Meus favoritos de outubro
📚 Como se fosse um monstro, da Fabiane Guimarães, ainda ressoa por aqui. É um livro sobre maternidade, culpa e o direito de escolher;
🎬 A Substância, dirigido por Coralie Fargeat, é um soco no estômago. A estética, as atuações, o plot e todas as referências do cinema que Fargeat traz para o seu filme fazem dele um obra-prima;
📺 Atravessando a Ponte - O Som de Istambul (2005), filme em que o músico alemão Alexander Hacke explora a diversidade musical de Istambul, revelando como ela se divide entre Oriente e Ocidente, tradição e modernidade. É lindíssimo.
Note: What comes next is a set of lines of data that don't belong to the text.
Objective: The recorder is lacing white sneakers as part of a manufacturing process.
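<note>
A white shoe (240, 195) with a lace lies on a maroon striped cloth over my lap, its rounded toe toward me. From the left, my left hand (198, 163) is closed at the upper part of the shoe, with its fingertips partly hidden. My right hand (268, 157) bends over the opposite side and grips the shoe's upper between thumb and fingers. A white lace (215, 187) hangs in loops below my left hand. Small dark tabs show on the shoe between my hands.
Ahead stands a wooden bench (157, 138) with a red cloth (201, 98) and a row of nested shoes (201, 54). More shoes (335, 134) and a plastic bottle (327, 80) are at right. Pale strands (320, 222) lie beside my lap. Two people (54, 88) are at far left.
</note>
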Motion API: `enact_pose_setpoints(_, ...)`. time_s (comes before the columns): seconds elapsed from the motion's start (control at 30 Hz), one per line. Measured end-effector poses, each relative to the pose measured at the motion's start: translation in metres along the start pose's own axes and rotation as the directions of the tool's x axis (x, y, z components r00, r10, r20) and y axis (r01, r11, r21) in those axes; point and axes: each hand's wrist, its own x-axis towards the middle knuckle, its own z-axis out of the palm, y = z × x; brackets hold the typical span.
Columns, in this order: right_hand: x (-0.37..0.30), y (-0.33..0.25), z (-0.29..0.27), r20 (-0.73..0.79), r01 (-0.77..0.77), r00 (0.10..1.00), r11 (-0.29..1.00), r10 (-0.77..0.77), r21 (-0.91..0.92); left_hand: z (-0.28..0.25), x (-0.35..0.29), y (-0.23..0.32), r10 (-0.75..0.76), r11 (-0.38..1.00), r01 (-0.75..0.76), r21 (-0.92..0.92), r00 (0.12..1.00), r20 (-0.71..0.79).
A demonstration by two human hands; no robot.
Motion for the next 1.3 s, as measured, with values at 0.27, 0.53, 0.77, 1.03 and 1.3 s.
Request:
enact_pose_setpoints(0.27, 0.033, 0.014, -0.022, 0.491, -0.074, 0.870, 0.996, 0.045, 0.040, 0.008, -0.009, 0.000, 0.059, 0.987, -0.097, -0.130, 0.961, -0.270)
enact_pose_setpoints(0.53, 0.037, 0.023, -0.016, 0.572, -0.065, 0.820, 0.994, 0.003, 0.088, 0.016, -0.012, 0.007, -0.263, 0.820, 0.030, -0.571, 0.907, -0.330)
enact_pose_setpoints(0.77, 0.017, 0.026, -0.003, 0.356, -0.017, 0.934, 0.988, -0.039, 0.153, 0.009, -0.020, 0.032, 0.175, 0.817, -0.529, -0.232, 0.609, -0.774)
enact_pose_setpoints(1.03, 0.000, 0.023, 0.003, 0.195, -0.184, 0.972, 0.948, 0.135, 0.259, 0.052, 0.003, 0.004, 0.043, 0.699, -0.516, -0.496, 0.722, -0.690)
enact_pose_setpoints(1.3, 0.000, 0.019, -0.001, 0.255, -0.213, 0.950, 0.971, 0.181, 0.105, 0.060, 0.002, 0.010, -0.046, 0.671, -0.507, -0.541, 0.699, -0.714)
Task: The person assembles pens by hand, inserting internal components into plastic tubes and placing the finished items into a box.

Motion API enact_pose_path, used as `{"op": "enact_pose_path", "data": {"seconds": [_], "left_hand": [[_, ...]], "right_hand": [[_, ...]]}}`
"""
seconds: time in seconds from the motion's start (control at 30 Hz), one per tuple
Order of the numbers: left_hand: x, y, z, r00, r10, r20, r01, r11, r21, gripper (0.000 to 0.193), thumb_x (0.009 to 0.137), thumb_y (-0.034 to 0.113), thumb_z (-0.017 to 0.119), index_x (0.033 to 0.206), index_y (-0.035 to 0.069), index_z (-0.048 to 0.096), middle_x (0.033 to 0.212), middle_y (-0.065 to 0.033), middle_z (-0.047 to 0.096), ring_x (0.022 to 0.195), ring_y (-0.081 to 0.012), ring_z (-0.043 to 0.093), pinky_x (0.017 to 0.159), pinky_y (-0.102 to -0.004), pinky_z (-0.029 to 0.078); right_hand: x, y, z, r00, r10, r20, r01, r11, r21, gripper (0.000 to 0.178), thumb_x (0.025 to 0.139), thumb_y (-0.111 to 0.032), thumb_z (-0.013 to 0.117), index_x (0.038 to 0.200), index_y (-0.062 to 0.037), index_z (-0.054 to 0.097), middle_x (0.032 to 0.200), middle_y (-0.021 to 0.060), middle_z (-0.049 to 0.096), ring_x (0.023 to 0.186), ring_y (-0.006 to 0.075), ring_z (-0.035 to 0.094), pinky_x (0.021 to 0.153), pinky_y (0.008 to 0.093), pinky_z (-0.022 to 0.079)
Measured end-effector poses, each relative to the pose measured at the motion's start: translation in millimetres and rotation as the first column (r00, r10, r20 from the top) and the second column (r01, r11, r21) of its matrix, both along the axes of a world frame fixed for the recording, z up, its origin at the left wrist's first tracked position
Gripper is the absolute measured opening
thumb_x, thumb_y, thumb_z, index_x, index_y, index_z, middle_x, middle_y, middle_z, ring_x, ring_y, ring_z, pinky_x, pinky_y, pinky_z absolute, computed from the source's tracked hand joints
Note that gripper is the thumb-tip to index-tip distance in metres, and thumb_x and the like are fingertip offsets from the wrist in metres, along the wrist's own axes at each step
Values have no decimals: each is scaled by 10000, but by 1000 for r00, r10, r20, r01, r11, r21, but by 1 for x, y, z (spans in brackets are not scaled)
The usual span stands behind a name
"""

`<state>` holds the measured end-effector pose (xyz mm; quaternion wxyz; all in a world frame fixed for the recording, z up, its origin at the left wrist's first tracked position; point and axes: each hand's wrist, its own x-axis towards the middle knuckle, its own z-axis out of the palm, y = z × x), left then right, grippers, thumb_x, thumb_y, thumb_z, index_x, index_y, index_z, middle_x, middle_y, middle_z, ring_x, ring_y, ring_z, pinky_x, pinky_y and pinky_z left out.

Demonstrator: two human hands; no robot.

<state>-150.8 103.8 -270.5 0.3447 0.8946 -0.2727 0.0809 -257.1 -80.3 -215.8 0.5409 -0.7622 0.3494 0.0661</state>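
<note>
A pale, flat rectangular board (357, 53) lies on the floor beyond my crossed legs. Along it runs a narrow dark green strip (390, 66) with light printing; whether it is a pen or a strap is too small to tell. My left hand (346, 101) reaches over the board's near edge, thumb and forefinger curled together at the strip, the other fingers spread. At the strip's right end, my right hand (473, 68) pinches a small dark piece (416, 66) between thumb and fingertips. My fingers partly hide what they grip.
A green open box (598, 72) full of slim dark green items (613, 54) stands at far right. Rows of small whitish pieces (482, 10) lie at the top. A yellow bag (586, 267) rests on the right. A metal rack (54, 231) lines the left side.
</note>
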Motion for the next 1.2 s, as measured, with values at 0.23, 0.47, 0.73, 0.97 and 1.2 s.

♫ Ritual, de Jon Hopkins. Fiquei na dúvida se falei sobre esse álbum, mas para mim é um dos mais bonitos do ano. Sigo com ele no repeat desde que foi lançado e tem sido ótima trilha para a meditação;
💥 Estive em dois festivais no fim do mês: o Jazzfest Berlin e o Tehran Contemporary Sounds, focado em música experimental. No Jazzfest, os shows do The Sun Ra Arkestra e de Goran Kajfes Tropiques: Tell Us foram os destaques. Já no segundo festival, a programação foi uma grande surpresa - vou escrever a respeito -, mas minha cabeça explodiu com o percussionista Naghib Shanbehzadeh, que promoveu uma festa linda e louca com seus tambores e arranjos eletrônicos orientais, e da Nazanin Noori, que fez um show arrebatador com seu sintetizador modular acompanhada do baterista Andrea Belfi;
🌟 E, uma das coisas mais legais do mês, foi colocar no mundo a Senda, meu novo empreendimento focado em experiências em Berlim. Escrevi sobre nesta nota no Linkedin. E, quem quiser saber mais, me dá alô para que eu possa apresentá-la. Além de atender empresas, eu e meu amado sócio Guima lançaremos em breve uma experiência focada em criatividade e conhecimento em Berlim para ‘pessoa física’.
Ao poucos vou voltando para cá, afinal a Espiral é também um canto terapêutico. Para fechar, deixo aqui um set ambient delicioso para acalmar um pouco a alma depois do resultado das eleições nos Estados Unidos.
Tchüss.
Olá!! Uma newsletter que sigo me indicou seu texto. Sou amiga de uma amiga sua (Monica) e te conheci lá no começo do milênio...rs. Que bom te "rever" e ver que está bem, pois está em busca, estar em busca é sempre um bom motivador de vida. No Brasil (SP) tbm já ouvi nos meus últimos exames de rotina q se o papanicolau tiver dois resultados bons consecutivos pode pular um ano pra fazer, mas sinceramente tbm estou condicionada e dependente (para ficar tranquila) em fazer exames anuais. Quanto à cura da natureza acredito que isso dependa de uma construção de sentido para que faça efeito... é um processo de reconhecimento e descoberta. Boa saúde pra ti!!
Adorei o texto, importante reflexão sobre as diferenças no sistema de saúde do Brasil e da Alemanha. Dói um pouco ver como estamos tratando as florestas e parques por aqui e como Alemanha mantém e preserva as suas. Não tenho conseguido me exercitar por problemas na coluna, mas certamente a natureza cura muitas coisas. Um abraço.